Castillo has held high office in the UCR. He was President of the UCR youth wing in Catamarca Province (1981–83), and represented his province on the UCR national committee, in 1990-96 and 2001–04, and was vice-president and treasurer of the party.

Castillo served as a provincial deputy (legislator) in Catamarca (1985–89), and was UCR-MPC caucus leader. He was elected to the Argentine Chamber of Deputies in 1989 and reelected, serving until 1997. Castillo ran for and was elected governor of Catamarca in 1999, serving until 2003. His tenure was marked by debates regarding the separation of church and state.
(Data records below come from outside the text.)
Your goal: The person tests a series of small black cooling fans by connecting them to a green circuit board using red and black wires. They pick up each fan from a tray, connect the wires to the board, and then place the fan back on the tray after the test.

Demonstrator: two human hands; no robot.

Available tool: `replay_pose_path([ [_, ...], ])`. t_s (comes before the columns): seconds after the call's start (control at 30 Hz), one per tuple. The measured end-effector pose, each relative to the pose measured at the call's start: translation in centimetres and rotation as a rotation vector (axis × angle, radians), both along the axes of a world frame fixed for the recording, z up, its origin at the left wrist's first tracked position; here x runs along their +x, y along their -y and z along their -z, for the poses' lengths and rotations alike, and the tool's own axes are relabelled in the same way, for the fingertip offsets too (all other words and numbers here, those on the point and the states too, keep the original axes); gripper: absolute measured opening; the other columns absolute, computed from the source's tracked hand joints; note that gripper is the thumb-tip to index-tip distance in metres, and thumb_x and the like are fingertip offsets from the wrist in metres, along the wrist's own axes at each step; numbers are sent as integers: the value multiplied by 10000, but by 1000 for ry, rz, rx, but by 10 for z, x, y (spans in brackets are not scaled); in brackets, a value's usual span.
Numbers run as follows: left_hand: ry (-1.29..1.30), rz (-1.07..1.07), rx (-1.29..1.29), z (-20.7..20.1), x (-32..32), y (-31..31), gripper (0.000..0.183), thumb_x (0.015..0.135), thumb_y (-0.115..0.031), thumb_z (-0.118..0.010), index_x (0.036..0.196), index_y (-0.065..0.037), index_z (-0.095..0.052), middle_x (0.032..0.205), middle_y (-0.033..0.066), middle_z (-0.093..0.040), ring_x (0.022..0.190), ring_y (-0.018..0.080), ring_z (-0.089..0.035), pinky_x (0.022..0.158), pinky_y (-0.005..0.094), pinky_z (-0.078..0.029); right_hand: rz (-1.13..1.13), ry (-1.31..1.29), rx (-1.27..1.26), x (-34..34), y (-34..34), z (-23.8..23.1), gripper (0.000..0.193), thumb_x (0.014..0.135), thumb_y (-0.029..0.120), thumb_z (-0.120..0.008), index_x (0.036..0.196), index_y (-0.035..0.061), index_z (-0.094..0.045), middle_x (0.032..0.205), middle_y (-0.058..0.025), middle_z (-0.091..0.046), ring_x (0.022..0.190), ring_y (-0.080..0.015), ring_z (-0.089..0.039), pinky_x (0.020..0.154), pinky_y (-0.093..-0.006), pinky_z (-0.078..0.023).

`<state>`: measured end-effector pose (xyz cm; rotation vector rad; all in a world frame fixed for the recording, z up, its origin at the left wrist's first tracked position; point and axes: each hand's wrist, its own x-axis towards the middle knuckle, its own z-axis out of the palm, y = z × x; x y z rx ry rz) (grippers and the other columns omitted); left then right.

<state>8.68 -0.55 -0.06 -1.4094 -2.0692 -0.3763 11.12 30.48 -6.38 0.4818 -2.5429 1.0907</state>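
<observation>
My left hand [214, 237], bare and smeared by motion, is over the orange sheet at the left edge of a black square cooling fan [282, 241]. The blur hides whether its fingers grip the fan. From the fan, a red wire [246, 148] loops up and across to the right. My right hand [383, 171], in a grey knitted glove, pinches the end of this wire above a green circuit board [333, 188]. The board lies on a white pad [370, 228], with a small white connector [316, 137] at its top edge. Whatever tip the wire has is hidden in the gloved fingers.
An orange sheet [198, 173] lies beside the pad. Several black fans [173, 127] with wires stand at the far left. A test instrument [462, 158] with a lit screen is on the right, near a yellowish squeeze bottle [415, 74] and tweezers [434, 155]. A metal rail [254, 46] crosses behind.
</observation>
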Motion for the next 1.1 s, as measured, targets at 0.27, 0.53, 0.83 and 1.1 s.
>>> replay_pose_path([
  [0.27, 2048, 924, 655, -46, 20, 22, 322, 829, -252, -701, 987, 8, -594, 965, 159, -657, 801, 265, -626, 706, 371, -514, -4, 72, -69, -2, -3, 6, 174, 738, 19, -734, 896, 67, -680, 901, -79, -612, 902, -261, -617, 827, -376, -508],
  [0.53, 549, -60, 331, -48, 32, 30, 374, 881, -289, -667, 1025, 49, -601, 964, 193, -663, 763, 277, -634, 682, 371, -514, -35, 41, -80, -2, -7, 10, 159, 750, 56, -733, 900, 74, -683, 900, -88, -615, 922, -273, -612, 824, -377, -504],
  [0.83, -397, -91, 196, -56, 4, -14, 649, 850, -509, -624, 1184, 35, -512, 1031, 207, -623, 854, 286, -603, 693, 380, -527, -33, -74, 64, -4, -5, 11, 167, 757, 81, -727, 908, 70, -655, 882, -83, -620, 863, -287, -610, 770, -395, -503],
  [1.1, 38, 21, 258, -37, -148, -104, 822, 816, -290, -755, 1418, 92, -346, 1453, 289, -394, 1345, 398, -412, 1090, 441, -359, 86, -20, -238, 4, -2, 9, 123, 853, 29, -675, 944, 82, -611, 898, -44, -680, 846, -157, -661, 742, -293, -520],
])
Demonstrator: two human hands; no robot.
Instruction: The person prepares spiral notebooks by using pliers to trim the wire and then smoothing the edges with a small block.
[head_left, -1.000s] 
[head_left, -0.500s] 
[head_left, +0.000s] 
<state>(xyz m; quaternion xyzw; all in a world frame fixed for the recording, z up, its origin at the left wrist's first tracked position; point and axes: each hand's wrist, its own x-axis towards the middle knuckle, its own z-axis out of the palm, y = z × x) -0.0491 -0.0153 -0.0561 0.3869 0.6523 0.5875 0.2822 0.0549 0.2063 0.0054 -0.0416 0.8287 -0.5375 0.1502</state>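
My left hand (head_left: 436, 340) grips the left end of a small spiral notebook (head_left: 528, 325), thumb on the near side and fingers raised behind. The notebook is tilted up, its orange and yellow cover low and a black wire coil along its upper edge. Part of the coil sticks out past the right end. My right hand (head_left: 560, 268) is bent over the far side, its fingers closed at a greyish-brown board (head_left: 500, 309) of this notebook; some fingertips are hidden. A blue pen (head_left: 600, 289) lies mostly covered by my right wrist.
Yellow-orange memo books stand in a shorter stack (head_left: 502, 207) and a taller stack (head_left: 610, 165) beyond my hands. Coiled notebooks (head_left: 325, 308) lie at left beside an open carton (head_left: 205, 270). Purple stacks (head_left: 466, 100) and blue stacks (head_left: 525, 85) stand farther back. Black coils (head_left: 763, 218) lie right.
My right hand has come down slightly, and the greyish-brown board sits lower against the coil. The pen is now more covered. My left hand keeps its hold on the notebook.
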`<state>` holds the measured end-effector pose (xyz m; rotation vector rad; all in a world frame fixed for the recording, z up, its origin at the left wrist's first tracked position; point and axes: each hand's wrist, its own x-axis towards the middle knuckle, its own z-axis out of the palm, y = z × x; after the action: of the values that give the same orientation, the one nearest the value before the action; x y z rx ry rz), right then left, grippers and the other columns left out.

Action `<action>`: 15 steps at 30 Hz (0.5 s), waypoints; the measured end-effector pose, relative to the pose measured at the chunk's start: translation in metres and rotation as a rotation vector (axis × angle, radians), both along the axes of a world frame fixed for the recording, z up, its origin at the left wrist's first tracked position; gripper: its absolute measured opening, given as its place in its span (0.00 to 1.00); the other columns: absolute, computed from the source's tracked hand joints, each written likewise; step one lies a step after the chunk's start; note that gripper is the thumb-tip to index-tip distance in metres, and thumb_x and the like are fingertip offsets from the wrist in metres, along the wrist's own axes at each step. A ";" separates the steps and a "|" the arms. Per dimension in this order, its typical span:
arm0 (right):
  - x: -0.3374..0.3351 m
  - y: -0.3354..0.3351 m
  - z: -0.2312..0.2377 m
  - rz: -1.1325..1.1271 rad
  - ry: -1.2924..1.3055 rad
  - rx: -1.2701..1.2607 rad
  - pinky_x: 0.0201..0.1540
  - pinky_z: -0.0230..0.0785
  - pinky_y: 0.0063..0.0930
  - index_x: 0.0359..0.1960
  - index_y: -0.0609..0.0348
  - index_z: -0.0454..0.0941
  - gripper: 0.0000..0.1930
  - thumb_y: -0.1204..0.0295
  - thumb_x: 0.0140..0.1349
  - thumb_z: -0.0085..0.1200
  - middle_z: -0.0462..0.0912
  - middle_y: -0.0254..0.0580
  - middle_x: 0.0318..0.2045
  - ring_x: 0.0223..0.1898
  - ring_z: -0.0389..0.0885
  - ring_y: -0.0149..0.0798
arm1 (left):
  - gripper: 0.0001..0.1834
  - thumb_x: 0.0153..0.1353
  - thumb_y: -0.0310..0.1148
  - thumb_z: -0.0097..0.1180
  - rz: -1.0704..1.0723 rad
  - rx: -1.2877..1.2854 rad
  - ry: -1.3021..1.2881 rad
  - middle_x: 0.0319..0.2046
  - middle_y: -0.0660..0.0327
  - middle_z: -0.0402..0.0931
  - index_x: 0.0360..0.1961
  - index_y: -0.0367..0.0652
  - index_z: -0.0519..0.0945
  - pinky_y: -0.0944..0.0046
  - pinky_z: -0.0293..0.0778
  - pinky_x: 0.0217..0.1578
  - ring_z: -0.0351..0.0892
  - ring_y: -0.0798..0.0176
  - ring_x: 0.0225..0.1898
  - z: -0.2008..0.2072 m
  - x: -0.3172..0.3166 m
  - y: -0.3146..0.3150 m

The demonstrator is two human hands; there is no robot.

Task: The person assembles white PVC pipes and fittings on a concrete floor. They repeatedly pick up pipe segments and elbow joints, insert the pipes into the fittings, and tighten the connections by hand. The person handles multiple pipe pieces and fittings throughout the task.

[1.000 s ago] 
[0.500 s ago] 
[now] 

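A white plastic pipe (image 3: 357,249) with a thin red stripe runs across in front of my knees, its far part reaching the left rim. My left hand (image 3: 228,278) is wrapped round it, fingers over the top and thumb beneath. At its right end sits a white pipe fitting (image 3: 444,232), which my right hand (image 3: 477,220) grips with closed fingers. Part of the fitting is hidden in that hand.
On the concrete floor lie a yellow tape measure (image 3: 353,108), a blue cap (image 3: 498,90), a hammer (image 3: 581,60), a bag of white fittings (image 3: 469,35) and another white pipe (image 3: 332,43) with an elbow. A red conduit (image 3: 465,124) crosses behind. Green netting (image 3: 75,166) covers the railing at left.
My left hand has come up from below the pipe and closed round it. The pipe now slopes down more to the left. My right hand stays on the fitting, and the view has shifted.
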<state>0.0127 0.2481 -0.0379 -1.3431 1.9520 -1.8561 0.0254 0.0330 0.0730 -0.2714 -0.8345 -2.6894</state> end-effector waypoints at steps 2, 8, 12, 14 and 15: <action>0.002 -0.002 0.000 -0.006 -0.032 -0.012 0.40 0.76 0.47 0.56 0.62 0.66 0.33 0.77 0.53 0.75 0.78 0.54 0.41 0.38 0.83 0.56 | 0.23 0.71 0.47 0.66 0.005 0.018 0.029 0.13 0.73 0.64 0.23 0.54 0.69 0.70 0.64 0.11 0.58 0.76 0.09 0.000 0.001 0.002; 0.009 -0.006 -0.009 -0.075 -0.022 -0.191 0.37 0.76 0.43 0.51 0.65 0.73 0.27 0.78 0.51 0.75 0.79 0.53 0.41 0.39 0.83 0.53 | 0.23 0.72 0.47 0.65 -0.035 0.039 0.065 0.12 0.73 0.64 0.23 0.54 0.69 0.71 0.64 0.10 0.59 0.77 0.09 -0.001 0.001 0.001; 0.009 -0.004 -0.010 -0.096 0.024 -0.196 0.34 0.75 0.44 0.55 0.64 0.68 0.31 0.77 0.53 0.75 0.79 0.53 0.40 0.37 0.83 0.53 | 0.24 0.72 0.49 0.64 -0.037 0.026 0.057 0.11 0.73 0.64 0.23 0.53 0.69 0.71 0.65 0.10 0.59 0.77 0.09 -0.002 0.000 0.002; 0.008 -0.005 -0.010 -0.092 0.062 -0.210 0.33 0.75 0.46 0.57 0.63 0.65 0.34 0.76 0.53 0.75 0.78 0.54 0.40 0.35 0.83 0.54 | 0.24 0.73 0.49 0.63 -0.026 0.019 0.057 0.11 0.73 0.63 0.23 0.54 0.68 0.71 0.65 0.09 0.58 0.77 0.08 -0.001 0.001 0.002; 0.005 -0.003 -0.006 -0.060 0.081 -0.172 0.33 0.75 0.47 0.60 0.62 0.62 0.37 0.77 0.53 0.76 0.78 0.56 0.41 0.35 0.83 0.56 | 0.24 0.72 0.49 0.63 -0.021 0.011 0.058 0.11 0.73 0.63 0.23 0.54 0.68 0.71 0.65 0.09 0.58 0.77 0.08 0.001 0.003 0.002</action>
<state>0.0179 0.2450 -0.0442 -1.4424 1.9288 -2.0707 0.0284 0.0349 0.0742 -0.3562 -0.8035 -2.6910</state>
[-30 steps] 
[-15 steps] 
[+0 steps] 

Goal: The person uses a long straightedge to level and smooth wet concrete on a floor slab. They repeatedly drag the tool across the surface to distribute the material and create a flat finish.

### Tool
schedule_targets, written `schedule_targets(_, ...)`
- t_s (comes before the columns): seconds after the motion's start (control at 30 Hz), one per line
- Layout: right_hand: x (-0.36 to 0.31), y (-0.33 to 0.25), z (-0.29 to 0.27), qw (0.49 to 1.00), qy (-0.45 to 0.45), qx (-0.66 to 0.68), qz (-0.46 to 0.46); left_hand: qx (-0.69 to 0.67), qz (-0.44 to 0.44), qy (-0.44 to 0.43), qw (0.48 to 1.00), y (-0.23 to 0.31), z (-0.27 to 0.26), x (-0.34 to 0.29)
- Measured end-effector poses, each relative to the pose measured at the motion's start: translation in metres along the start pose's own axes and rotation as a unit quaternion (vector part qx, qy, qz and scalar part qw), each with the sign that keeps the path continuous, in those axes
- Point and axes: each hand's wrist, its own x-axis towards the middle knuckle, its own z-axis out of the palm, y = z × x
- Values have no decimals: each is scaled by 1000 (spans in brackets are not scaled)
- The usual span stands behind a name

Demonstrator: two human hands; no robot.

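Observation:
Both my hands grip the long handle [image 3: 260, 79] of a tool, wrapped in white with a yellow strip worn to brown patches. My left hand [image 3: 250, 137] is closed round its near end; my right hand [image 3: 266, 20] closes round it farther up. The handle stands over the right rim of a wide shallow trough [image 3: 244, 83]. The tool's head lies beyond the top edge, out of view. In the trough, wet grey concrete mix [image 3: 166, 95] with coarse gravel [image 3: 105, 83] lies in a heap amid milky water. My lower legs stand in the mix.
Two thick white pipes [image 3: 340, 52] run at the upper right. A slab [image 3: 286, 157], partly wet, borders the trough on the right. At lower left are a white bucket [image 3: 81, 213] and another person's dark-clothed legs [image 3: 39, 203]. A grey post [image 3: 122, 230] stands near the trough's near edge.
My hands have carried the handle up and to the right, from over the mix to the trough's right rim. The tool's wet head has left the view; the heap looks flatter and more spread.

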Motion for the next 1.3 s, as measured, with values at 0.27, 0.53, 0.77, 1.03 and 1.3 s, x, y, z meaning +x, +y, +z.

Castillo, who had taken his oath as a legislator without mentioning God in two previous occasions, imposed mandatory religious education of a Roman Catholic nature in Catamarca schools; protest from the province's sizable Jewish community and others led to the policy's rescission in 2001, however.

Catamarca voters returned him to the Senate upon completion of his term as governor. His reelection campaign, however, was followed by a challenge of the results amid accusations of vote buying and collusion with Governor Eduardo Brizuela del Moral to that effect; his personal estate, which includes at least a dozen properties in the province, has also come under scrutiny.